I’m trying to fit a multilevel logistic regression model, but encounter divergences. I suspect that something is wrong with my model specification, or that the data are simply not identifiable. Since I’m just working out the analysis design for an experiment, I’m currently purely working with simulated data.
The data will come from an experiment. The outcome variable is binary. The treatment variable (intervention) is also binary. The experiment will be run across a couple of sites with different sample sizes. If available, we might also incorporate further categorical data, but this currently not incorporated
The base of the model reads like this:
base_model <- brm(outcome ~ intervention + (1 + intervention|site),
family = brms::bernoulli())
I’m primarily interested in the overall treatment effect across all study sites. However, it would also be interesting to investigate individual slopes for the study sites, depending on the sample size we achieve. This is why I opted for varying slopes and intercepts.
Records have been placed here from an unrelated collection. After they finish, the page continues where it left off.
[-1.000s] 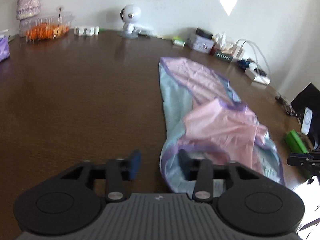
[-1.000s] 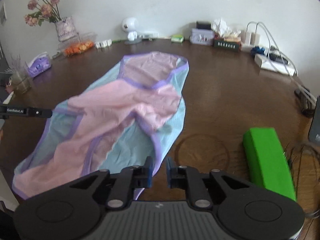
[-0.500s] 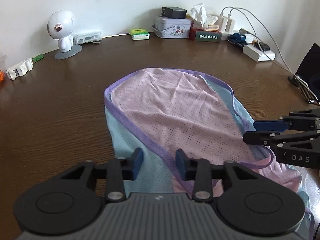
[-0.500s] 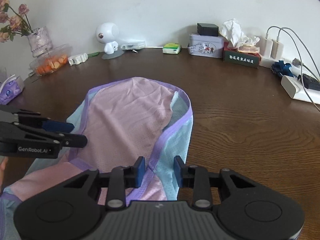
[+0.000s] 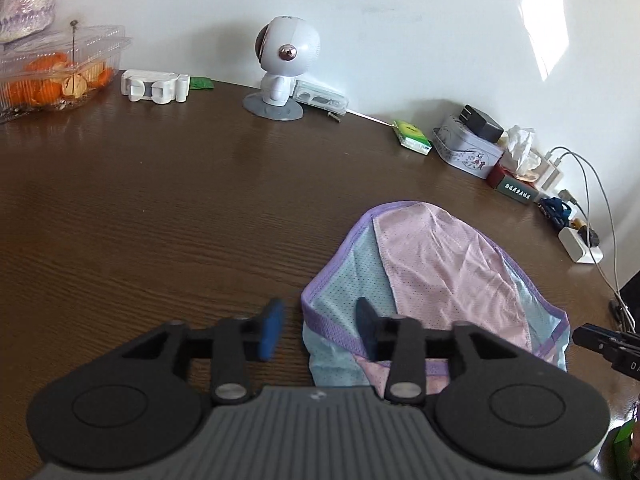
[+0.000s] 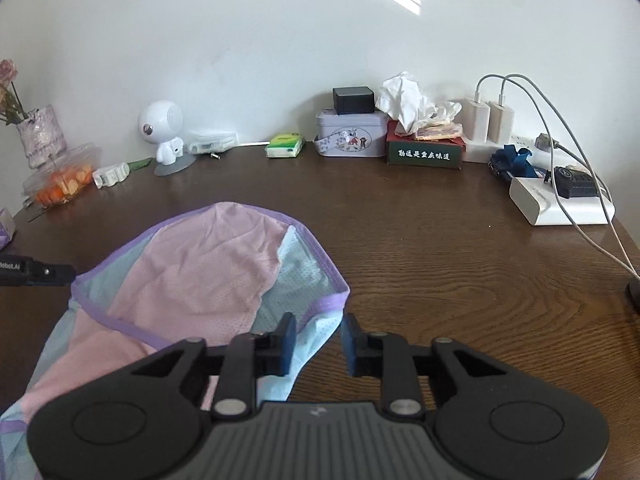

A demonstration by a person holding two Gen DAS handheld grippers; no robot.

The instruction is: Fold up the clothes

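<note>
A pink and light-blue mesh garment with purple trim (image 5: 436, 280) lies folded over on the brown wooden table (image 5: 140, 220); it also shows in the right wrist view (image 6: 200, 276). My left gripper (image 5: 318, 330) is open and empty, its jaws either side of the garment's left folded corner. My right gripper (image 6: 318, 344) is open and empty, its jaws either side of the right folded corner. The right gripper's tip shows at the right edge of the left wrist view (image 5: 600, 340), and the left gripper's tip at the left edge of the right wrist view (image 6: 36, 274).
Along the wall stand a white robot figurine (image 5: 284, 68), a clear box of oranges (image 5: 52, 76), a tin (image 6: 352, 136), a tissue box (image 6: 424, 152), chargers with cables (image 6: 488, 120), a white power strip (image 6: 560, 204) and a vase (image 6: 40, 140).
Both grippers have carried the garment's near part forward over its far part and let go. Both jaws have opened wider. The left gripper's view has swung to the left.
</note>
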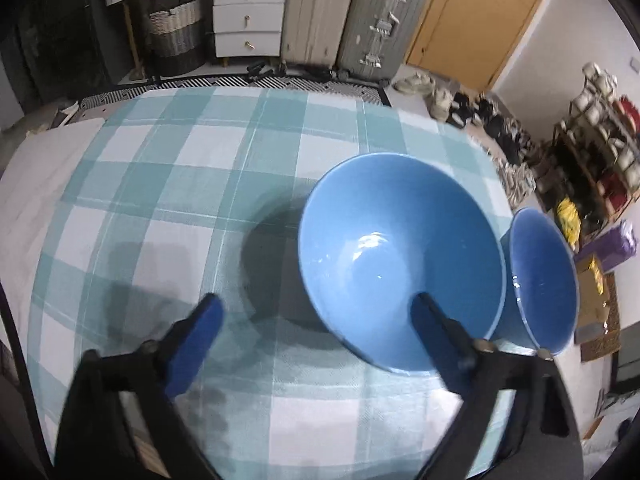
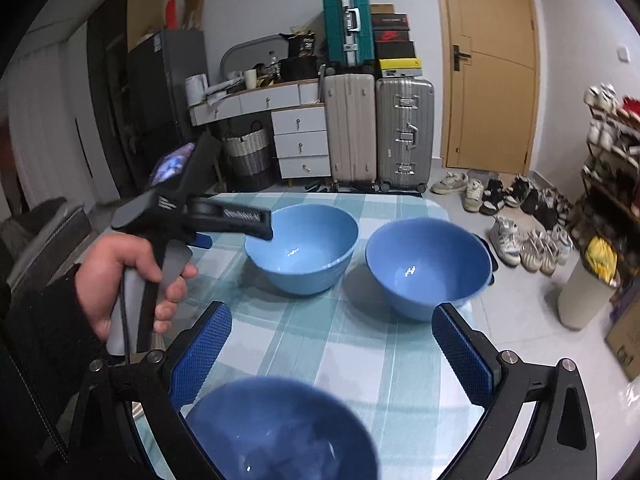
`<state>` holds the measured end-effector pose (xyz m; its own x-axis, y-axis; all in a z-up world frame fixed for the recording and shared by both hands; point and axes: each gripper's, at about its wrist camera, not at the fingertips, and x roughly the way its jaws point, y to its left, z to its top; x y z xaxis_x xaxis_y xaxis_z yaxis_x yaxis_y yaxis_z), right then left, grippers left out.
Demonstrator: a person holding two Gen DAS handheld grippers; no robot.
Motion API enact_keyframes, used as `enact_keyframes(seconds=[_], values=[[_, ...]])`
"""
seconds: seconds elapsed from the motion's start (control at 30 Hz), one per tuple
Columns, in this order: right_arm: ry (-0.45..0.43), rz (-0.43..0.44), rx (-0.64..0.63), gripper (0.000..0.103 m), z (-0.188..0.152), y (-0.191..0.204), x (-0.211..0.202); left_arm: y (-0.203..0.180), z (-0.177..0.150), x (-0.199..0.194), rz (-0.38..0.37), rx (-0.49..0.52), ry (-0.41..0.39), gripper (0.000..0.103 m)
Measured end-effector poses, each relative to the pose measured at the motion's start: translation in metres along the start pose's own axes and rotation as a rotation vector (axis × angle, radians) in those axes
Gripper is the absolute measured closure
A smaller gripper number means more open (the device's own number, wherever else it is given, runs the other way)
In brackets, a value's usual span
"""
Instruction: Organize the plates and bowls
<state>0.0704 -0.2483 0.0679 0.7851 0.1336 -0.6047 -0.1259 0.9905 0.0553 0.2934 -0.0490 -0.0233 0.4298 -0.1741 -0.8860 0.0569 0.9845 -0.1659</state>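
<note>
Your left gripper (image 1: 316, 312) stands wide open, holding nothing; its right finger reaches over the near rim of the left bowl (image 1: 400, 256), its left finger over bare cloth. That bowl sits mid-table, towards the right edge, with the second bowl (image 1: 540, 280) just beside it at that edge. A third bowl (image 2: 280, 432) lies at the near edge, below your right gripper (image 2: 332, 344), which is equally wide open and empty (its fingers sit above the bowl, not around it). Judged glazed, stiff, slippery and breakable: pinch the rim wall squarely, one finger inside, one outside.
</note>
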Motion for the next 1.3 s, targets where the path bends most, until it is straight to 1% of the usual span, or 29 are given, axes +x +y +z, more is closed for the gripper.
enact_keyframes(seconds=[0.03,0.07,0.13,0.2,0.23,0.27,0.3,0.33,0.37,0.4,0.47,0.53,0.6,0.67,0.73,0.8,0.97,1.03,1.07,1.13,1.17,1.2,1.23,1.3], values=[[0.004,0.005,-0.011,0.001,0.006,0.0,0.003,0.002,0.003,0.005,-0.002,-0.005,0.014,0.02],[0.006,0.017,-0.023,0.001,0.013,0.001,0.006,0.004,0.005,0.008,-0.011,-0.015,0.023,0.023],[0.035,0.038,-0.036,0.001,0.029,0.002,0.014,0.007,0.008,0.016,-0.045,-0.029,0.041,0.032],[0.049,0.062,-0.028,0.001,0.045,0.002,0.021,0.008,0.011,0.024,-0.049,-0.023,0.071,0.049],[0.059,0.068,-0.019,0.001,0.051,0.001,0.026,0.009,0.012,0.027,-0.056,-0.024,0.082,0.051],[0.07,0.065,-0.01,0.001,0.058,-0.001,0.031,0.01,0.013,0.029,-0.059,-0.026,0.085,0.06],[0.078,0.061,0.002,0.001,0.065,-0.002,0.036,0.012,0.014,0.031,-0.085,-0.032,0.089,0.072],[0.089,0.061,0.02,0.001,0.072,-0.005,0.043,0.013,0.015,0.034,-0.097,-0.036,0.103,0.075],[0.107,0.063,0.046,0.001,0.08,-0.009,0.051,0.015,0.016,0.038,-0.091,-0.041,0.12,0.08],[0.123,0.06,0.07,0.001,0.088,-0.013,0.059,0.015,0.016,0.041,-0.095,-0.043,0.132,0.086],[0.16,0.058,0.117,0.001,0.095,-0.019,0.074,0.015,0.017,0.044,-0.101,-0.034,0.149,0.088],[0.186,0.056,0.153,0.001,0.1,-0.023,0.087,0.014,0.018,0.045,-0.104,-0.026,0.149,0.095],[0.203,0.051,0.15,0.001,0.105,-0.023,0.097,0.012,0.019,0.044,-0.095,-0.009,0.147,0.096],[0.216,0.035,0.12,0.001,0.106,-0.018,0.107,0.01,0.02,0.045,-0.085,0.015,0.148,0.096],[0.236,0.02,0.094,0.001,0.107,-0.013,0.117,0.011,0.021,0.045,-0.078,0.018,0.156,0.096],[0.263,0.011,0.096,0.001,0.108,-0.013,0.129,0.013,0.021,0.046,-0.078,0.021,0.165,0.096],[0.313,0.044,0.195,0.001,0.111,-0.025,0.154,0.016,0.018,0.047,-0.045,0.06,0.182,0.096],[0.36,0.107,0.265,0.002,0.112,-0.032,0.17,0.02,0.016,0.046,-0.046,0.068,0.181,0.096],[0.379,0.126,0.305,0.005,0.111,-0.035,0.174,0.021,0.016,0.046,-0.047,0.066,0.183,0.096],[0.419,0.128,0.371,0.016,0.107,-0.039,0.185,0.023,0.014,0.044,-0.043,0.067,0.186,0.096],[0.438,0.132,0.375,0.025,0.106,-0.039,0.189,0.023,0.014,0.043,-0.039,0.076,0.185,0.096],[0.468,0.14,0.366,0.028,0.105,-0.036,0.196,0.023,0.013,0.041,-0.035,0.086,0.184,0.096],[0.49,0.137,0.352,0.028,0.103,-0.033,0.202,0.022,0.012,0.04,-0.03,0.093,0.184,0.096],[0.508,0.111,0.328,0.029,0.1,-0.027,0.207,0.023,0.009,0.038,-0.022,0.103,0.187,0.096]])
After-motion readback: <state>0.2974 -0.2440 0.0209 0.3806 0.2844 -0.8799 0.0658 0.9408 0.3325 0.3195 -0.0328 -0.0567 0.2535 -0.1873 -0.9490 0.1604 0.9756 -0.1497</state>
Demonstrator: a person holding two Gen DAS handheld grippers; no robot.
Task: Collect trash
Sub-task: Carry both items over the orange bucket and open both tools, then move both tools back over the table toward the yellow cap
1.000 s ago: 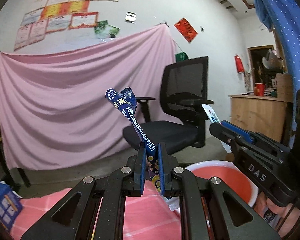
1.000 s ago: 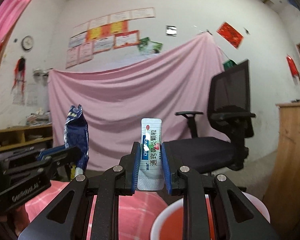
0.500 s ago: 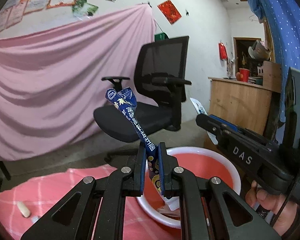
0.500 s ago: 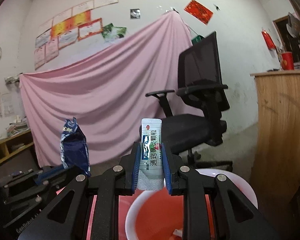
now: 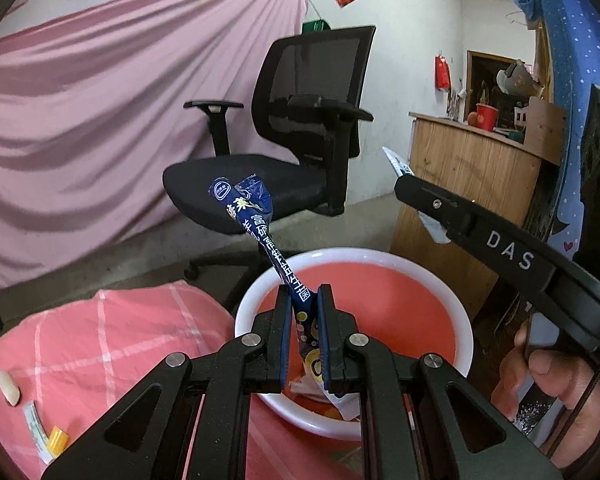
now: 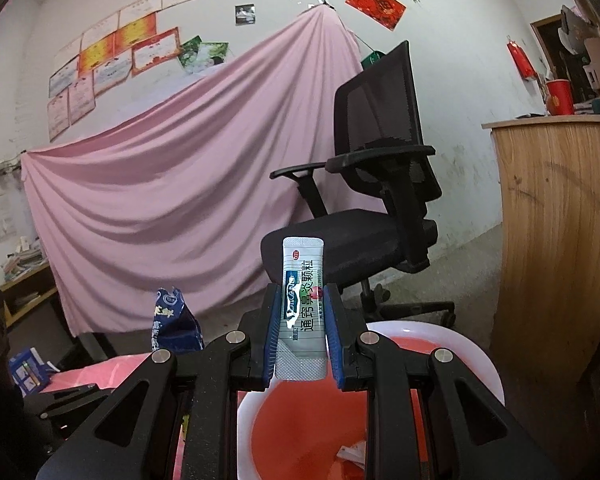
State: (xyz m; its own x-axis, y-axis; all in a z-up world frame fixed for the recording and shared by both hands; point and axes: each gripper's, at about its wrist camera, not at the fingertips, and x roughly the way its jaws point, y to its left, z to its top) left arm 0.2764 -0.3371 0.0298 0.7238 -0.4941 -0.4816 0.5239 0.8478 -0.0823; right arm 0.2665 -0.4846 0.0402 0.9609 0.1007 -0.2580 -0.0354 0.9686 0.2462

To avoid the divergences, I have increasingly tightened the priors. The current one’s are this:
c(
prior(normal(0, 1), class = b),
prior(normal(0, .2), class = sd),
prior(normal(-1, 1), class = Intercept),
prior(lkj_corr_cholesky(4), class = L)
)
This has helped in part, but not in full. I reran the simulated draws from the “true” parameters and the subsequent analysis 200 times, and the intervals and estimates seem to be reasonably well calibrated (13/200 = 6.5% of 95% intervals don’t contain the true parameter value).
However I still encounter divergences, especially if simulating larger data.
Is there something grossly wrong with how I try to model the data? Or might there simply be insufficient data to identify such a model?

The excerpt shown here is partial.